Collected data:
--*--

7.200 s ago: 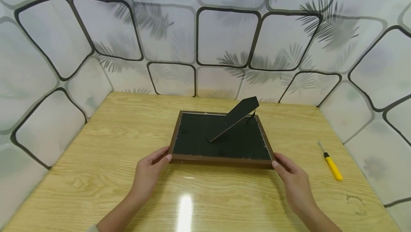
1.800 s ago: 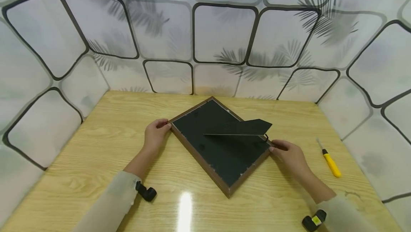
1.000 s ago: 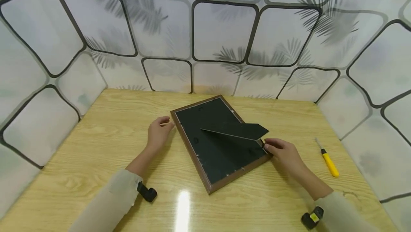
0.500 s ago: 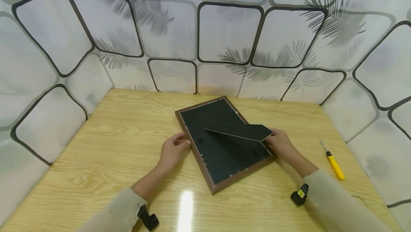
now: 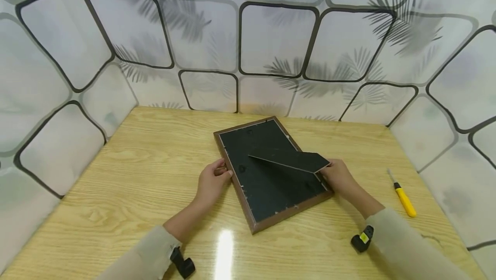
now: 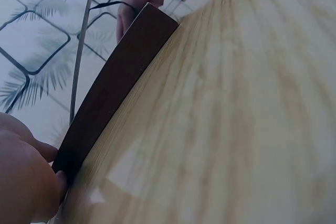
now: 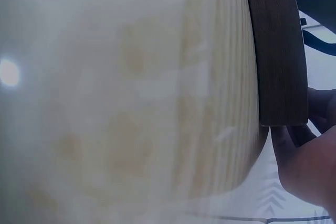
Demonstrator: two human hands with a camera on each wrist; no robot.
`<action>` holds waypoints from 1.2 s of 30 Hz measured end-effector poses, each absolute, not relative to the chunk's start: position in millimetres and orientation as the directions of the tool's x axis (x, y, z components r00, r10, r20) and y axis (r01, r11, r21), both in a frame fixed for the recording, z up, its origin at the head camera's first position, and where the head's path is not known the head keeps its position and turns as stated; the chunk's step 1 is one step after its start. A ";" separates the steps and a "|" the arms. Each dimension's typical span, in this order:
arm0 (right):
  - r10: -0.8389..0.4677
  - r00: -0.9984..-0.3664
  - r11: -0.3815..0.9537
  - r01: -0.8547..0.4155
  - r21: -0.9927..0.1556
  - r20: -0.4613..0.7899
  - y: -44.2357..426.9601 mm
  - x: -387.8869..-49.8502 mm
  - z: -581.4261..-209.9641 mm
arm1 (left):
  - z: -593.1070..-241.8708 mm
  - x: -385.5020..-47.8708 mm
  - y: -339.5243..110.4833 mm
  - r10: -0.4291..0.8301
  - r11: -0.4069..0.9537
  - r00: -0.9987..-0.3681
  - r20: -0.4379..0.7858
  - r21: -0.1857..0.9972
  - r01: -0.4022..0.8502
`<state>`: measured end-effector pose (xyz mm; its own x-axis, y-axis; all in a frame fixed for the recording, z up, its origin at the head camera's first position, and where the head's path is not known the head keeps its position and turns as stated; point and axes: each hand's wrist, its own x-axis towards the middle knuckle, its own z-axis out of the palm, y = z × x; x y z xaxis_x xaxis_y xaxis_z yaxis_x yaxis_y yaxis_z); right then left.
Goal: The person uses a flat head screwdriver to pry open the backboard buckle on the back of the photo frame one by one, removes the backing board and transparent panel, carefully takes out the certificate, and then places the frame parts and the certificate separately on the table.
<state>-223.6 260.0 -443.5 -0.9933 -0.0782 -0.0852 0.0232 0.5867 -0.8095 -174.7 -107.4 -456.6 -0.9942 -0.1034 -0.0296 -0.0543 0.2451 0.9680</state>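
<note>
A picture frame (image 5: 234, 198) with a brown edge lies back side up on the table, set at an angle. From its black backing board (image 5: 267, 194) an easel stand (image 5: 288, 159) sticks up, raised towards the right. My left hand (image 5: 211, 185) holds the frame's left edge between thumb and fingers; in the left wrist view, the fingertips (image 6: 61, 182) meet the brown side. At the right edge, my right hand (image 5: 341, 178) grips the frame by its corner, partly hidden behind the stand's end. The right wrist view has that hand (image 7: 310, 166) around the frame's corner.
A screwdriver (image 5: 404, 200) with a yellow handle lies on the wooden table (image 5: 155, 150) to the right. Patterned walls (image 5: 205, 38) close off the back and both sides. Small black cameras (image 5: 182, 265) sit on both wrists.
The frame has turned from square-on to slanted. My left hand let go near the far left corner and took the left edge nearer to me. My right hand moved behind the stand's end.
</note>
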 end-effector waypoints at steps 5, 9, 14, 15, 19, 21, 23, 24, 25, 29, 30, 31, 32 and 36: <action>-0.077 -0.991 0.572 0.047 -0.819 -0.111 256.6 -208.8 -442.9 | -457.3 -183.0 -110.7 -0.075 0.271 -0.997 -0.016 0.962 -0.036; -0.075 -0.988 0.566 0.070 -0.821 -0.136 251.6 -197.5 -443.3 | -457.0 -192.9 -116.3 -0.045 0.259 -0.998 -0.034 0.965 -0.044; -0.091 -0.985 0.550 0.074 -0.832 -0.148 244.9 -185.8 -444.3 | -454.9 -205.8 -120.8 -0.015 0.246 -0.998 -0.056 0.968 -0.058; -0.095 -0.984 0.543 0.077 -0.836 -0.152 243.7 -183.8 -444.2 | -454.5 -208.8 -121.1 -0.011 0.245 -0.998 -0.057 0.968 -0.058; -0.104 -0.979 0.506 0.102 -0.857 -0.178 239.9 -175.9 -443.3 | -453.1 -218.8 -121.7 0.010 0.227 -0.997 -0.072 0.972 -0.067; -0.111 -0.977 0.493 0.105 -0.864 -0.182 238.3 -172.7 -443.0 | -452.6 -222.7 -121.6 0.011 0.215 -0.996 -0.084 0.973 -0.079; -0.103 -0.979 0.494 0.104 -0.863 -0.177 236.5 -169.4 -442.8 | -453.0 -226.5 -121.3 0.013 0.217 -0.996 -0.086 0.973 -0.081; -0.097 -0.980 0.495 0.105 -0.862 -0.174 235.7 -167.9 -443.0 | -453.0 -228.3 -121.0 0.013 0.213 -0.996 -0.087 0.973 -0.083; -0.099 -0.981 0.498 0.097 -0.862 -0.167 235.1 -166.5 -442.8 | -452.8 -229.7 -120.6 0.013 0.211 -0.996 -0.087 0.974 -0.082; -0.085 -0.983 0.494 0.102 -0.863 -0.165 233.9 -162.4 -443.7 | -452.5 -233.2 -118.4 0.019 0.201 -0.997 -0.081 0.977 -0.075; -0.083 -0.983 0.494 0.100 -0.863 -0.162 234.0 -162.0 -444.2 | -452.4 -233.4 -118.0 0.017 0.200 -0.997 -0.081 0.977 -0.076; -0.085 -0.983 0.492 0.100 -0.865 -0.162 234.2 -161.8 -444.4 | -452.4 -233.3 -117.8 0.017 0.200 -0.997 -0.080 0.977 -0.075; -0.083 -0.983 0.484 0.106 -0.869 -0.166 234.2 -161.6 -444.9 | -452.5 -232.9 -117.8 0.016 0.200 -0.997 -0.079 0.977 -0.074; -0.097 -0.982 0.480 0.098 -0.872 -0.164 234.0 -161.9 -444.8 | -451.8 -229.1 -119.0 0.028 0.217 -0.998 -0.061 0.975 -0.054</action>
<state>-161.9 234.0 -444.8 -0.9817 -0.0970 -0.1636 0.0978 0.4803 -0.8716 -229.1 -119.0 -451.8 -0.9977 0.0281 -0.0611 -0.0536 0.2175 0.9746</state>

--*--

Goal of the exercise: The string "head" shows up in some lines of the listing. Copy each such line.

Written response:
`<action>` holds waypoints from 1.2 s of 30 Hz measured end-effector poses, each absolute, not relative to the chunk's start: position in millimetres and orientation as the directions of the tool's x axis (x, y, z components r00, r10, r20) and y axis (r01, r11, r21), both in a frame fixed for the recording, z up, its origin at the head camera's first position, and where the head's path is not known the head keeps its position and turns as stated; the chunk's step 1 is one step after its start. A ";" separates the steps and a "|" the arms. Each dimension's typical span, in this order:
`<state>`: measured end-effector pose (xyz mm; its own x-axis, y-axis; all in a frame fixed for the recording, z up, its origin at the head camera's first position, and where the head's path is not known the head keeps its position and turns as stated; point and axes: each hand's wrist, its own x-axis towards the middle knuckle, its own z-axis out of the palm, y = z × x; x y z xaxis_x xaxis_y xaxis_z yaxis_x yaxis_y yaxis_z); right then left.
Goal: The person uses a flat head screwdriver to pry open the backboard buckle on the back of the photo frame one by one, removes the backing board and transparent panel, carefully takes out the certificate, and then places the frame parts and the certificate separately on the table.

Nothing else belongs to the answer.